Phase 5 – India Stack – A Digital Life
In 2016, India introduced another innovation called India Stack. This is a series of secured and connected systems that allows people to store and share personal data such as addresses, bank statements, medical records, employment records and tax filings and it enables the digital signing of documents. This is all accessed, and can be shared, via Aadhaar biometric authentication.
Essentially, it is a secure Dropbox for your entire official life and creates what is known as eKYC: Electronic Know Your Customer.
Using India Stack APIs, all that is required is a fingerprint or retina scan to open a bank account, mobile phone account, brokerage account, buy a mutual fund or share medical records at any hospital or clinic in India. It also creates the opportunity instant loans and brings insurance to the masses, particularly life insurance. All of this data can also in turn be stored on India Stack to give, for example, proof of utility bill payment or life insurance coverage.
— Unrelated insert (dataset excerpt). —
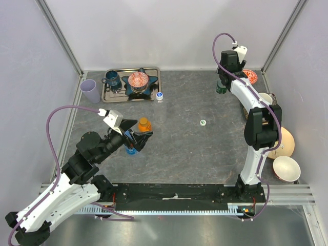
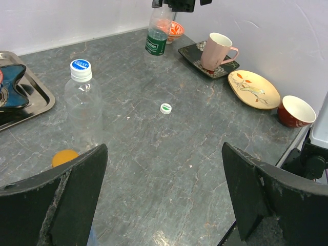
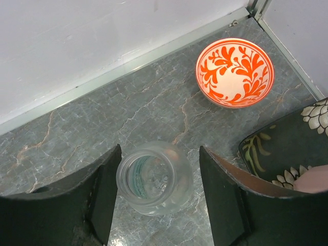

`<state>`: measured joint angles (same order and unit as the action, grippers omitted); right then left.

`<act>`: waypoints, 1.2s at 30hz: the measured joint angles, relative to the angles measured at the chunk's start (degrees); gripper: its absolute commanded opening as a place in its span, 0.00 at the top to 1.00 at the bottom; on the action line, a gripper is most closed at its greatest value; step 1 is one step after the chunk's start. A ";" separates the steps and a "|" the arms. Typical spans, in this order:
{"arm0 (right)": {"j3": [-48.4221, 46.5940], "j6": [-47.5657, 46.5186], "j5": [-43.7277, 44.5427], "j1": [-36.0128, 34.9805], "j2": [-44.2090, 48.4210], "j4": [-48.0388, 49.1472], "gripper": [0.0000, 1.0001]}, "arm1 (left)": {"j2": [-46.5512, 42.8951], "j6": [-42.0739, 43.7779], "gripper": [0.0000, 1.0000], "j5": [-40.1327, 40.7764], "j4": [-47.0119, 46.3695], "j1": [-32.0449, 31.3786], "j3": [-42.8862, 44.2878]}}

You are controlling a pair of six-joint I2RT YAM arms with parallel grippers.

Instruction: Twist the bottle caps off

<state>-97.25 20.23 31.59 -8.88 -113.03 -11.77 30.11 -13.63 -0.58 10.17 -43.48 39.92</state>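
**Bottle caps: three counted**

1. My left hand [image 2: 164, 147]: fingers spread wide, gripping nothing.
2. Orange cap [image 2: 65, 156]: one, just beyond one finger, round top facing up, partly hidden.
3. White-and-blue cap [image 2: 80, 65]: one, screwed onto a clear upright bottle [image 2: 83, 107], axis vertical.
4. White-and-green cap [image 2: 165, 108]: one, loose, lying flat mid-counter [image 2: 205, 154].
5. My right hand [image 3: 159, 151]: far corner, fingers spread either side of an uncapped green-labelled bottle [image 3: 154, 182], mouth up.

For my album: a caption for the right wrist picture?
Open tool poised over an uncapped bottle beside an orange-patterned bowl.
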 measured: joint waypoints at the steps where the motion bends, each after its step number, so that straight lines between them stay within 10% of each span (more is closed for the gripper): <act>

What is India Stack exactly?
India Stack is the framework that will make the new digital economy work seamlessly.
It’s a set of APIs that allows governments, businesses, startups and developers to utilise a unique digital infrastructure to solve India’s hard problems towards presence-less, paperless and cashless service delivery.
Presence-less: Retina scan and finger prints will be used to participate in any service from anywhere in the country.
Cashless: A single interface to all the country’s bank accounts and wallets.
Paperless: Digital records are available in the cloud, eliminating the need for massive amount of paper collection and storage.
Consent layer: Give secured access on demand to documents.
India Stack provides the ability to operate in real time, transactions such as lending, bank or mobile account opening that usually can take few days to complete are now instant.
As you can see, Smart phones will act as key to access the kingdom.
This is fast, secure and reliable; this is the future…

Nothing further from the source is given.